En outre, et pour des raisons de fond sur lesquelles il ne variera jamais, Marx ne cesse de condamner toute programmation détaillée et par avance d’un mouvement politique qui à ses yeux ne saurait se plier à un scénario préconçu. On peut par exemple songer à sa lettre de 1881 à Nieuwenhuis, quelques années donc après la rédaction des gloses. Alors que son correspondant lui demande quelles mesures politiques doivent, à ses yeux, être inscrites dans le programme du parti socialiste néerlandais, Marx répond, non par la reprise d’une distinction de phases, mais bien plutôt par sa condamnation, en se référant à la Révolution française et à l’absence de toute représentation a priori chez ses acteurs :
«L’anticipation doctrinale et nécessairement imaginaire du programme d’action d’une révolution future ne fait que détourner du combat présent.»11
Or l’héritage revendiqué de la Révolution française, incluant la question de la violence et de la soudaineté de l’explosion révolutionnaire, est précisément l’un des éléments qui distinguent la tradition communiste de la tradition socialiste12. Il ajoute que «concernant le moment de l’explosion d’une révolution réellement prolétarienne, les conditions de son modus operandi immédiat, proche (lequel, c’est vrai, ne sera sûrement pas idyllique) seront données en même temps». C’est bien, une fois encore, la dimension politique de la question qui prime: si l’on peut distinguer des moments, c’est donc seulement sous cet angle, en tant que médiations politiques à inventer en cours de route et non comme étapes socio-économiques prédéfinies.
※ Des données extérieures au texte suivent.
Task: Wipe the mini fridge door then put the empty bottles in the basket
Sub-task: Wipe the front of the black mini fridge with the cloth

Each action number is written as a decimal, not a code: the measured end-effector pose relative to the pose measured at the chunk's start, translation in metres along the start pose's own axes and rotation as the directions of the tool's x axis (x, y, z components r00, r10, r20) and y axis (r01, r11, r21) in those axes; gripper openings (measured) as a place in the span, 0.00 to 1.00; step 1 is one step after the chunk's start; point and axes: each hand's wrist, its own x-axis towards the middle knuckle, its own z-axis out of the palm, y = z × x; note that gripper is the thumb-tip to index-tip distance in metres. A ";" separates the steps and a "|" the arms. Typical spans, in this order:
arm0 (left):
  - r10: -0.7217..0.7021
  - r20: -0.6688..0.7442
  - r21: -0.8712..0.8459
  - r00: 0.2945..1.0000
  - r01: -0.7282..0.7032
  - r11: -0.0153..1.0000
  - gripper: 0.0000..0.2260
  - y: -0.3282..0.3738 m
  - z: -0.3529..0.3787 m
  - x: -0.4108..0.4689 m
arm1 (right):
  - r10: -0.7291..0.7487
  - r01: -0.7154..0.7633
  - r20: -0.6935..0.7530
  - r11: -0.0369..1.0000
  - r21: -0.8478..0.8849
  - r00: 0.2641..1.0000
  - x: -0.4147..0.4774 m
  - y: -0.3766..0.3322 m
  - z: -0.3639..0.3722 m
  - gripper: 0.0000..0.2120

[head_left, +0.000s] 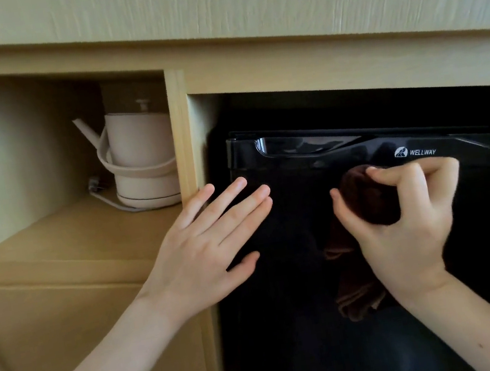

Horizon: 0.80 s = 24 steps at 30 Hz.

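**Desk:** Where do you have the fridge door?

**Me:** I see the mini fridge door (289,321), glossy black, in the right-hand bay of the wooden cabinet (282,62). It fills my view from 3 round to 6 o'clock. Its recessed handle (304,144) runs along the top edge, and a white logo (420,152) sits at 3 o'clock.

**Desk:** And the hands?

**Me:** The right hand (401,219) is at 4 o'clock, with fingers and thumb curled round a bunched brown cloth (367,202). It holds the cloth against the door just below the logo. A loose tail of the cloth hangs towards 5 o'clock, under the wrist.

**Desk:** The left?

**Me:** The left hand (205,245) is at 7 o'clock, flat, with fingers straight and slightly spread, holding nothing. Its fingertips lie over the door's left edge, beside the cabinet's upright divider (181,131). I cannot tell whether the palm actually presses on the door.

**Desk:** Anything else?

**Me:** A pale kettle (140,156) stands on its base in the open left bay at 10 o'clock, with its cord (102,197) trailing beside it.
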 end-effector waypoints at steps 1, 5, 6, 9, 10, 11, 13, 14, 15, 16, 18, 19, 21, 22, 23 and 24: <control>0.008 0.001 0.002 1.000 -0.008 1.000 0.29 0.000 0.000 0.000 | -0.049 0.049 0.029 0.999 0.007 0.998 0.001 -0.004 0.006 0.17; -0.047 0.010 -0.016 0.999 0.047 0.999 0.27 0.006 -0.001 -0.009 | -0.200 0.190 0.146 0.978 0.084 0.969 -0.009 -0.017 0.022 0.16; -0.076 0.017 -0.026 0.997 0.077 0.997 0.27 0.010 -0.001 -0.014 | -0.224 0.209 0.172 0.972 0.103 0.959 -0.022 -0.016 0.022 0.16; -0.154 0.027 -0.029 0.988 0.155 0.987 0.26 0.020 0.000 -0.027 | -0.315 0.292 0.352 0.949 0.119 0.881 -0.086 -0.009 0.016 0.22; -0.170 0.030 -0.032 0.985 0.171 0.985 0.26 0.022 0.000 -0.029 | -0.366 0.349 0.418 0.929 0.121 0.832 -0.107 -0.006 0.013 0.24; -0.182 0.030 -0.039 0.983 0.183 0.982 0.26 0.023 0.000 -0.029 | -0.406 0.393 0.465 0.910 0.130 0.787 -0.122 -0.004 0.010 0.26; -0.197 0.028 -0.060 0.980 0.198 0.978 0.26 0.024 0.000 -0.028 | -0.416 0.399 0.470 0.906 0.142 0.778 -0.126 0.001 0.007 0.23; -0.198 0.032 -0.065 0.980 0.200 0.978 0.27 0.024 -0.001 -0.028 | -0.373 0.352 0.432 0.927 0.132 0.821 -0.116 -0.001 0.007 0.19; -0.197 0.037 -0.068 0.980 0.199 0.978 0.27 0.024 -0.001 -0.027 | -0.299 0.275 0.375 0.954 0.116 0.878 -0.101 -0.005 0.006 0.16; -0.196 0.038 -0.071 0.980 0.198 0.978 0.27 0.024 0.000 -0.028 | -0.205 0.182 0.305 0.978 0.102 0.930 -0.084 -0.009 0.006 0.14; -0.193 0.033 -0.070 0.981 0.195 0.978 0.27 0.024 0.000 -0.028 | -0.047 0.033 0.156 0.996 0.088 0.987 -0.053 -0.015 0.010 0.14; -0.189 0.033 -0.070 0.981 0.191 0.979 0.27 0.024 0.000 -0.028 | 0.001 -0.010 0.114 0.997 0.082 0.994 -0.045 -0.019 0.013 0.15; -0.186 0.033 -0.070 0.982 0.188 0.980 0.27 0.024 0.000 -0.027 | -0.006 -0.006 0.120 0.995 0.100 0.993 -0.053 -0.024 0.020 0.16; -0.188 0.037 -0.071 0.981 0.190 0.979 0.27 0.025 0.001 -0.027 | -0.063 0.044 0.168 0.993 0.111 0.984 -0.067 -0.023 0.023 0.17; -0.191 0.042 -0.075 0.981 0.194 0.978 0.27 0.025 0.000 -0.027 | -0.152 0.125 0.242 0.985 0.121 0.958 -0.086 -0.022 0.024 0.19; -0.192 0.047 -0.081 0.980 0.195 0.977 0.27 0.025 -0.002 -0.027 | -0.246 0.213 0.326 0.968 0.135 0.913 -0.104 -0.019 0.023 0.21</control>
La suite des gloses pourra alors adopter un ton plus rude, supposant atteint le but de cette ouverture critique qui procède en effet, elle, par étapes. Mais ces étapes de l’argumentation ne sont pas celles du réel. De fait, considéré hors contexte, comme une affirmation pleinement endossée par Marx, l’énoncé de la phase socialiste s’autodétruit: «Mais ces dysfonctionnements sont inévitables dans la première phase de la société communiste, telle qu’elle vient de sortir de la société capitaliste après un long et douloureux enfantement. Le droit ne peut jamais être plus élevé que l’organisation économique et que le développement civilisationnel qui y correspond.»13 Si l’on s’y arrête, il apparaît en effet que la seconde phrase annule en partie la première: si le droit est un simple écho sans effectivité, la réforme des conditions de l’échange et des modalités de la répartition est nécessairement sans conséquence. Elle est en outre tout simplement impossible puisqu’elle implique une décision politique portée par un mouvement révolutionnaire en cours, auquel le programme de Gotha ne fait pas la moindre allusion, désignant pour sa part un processus strictement électoral et juridique. Par suite, une stratégie politique qui se donne la réforme du droit pour moyen (et en l’occurrence ici, pour fin) ne saurait produire la moindre transformation réelle radicale puisqu’elle suppose acquis ce qu’en réalité elle vise, la conquête du pouvoir politique, ici conservé dans sa nature d’État
Dans ces conditions, il semble décidément bien plus cohérent de renverser l’interprétation habituelle: la première phase correspond à un stade politico-théorique premier et immature de l’analyse, à la bévue des socialistes allemands, à laquelle Marx pense judicieux de concéder en apparence et de façon très ambiguë une relative pertinence, en tant que premier temps de la compréhension, préjugé et opinion mal dégrossie qui reconduit désastreusement aux étapes qui furent celles du socialisme depuis le XVIIIe siècle et qu’on aurait pu espérer dépassées. Il ne s’agit par contre en aucun cas de décrire un moment historiquement premier, d’autant plus essentiel au sein d’une dynamique révolutionnaire qu’il a pour fonction d’être ce qui enclenche une abolition réelle des rapports de production capitalistes. Toute son œuvre, dès les textes de jeunesse dont il retrouve ici les thématiques, dément une option dont il a depuis longtemps condamné les illusions. Il faut en conclure que la «première phase» ne désigne alors ni le «socialisme», ni même une quelconque «socialisation des moyens de production» (dont les mentions sont remarquablement absentes, à la fois du texte de Marx et du programme de Gotha), mais une illusion à corriger, celle d’un droit équitable comme fer de lance d’un renversement du capitalisme ou même comme simple moyen de son amélioration en vue de la justice sociale (le programme de Gotha revendiquant pour sa part «l’abolition du système salarié» et «l’élimination de toute inégalité sociale et politique»14). Sur ce plan, l’effort de Marx est sans grand résultat: outre que sa lettre ne sera pas diffusée par Wilhelm Liebknecht et qu’elle reste inconnue de Bebel lui-même, la nouvelle rédaction du programme ajoutera simplement le qualificatif de «socialiste» à la mention des «coopératives de production», sans autre précision15. Difficile de dire si les remarques de Marx y sont pour quoi que ce soit.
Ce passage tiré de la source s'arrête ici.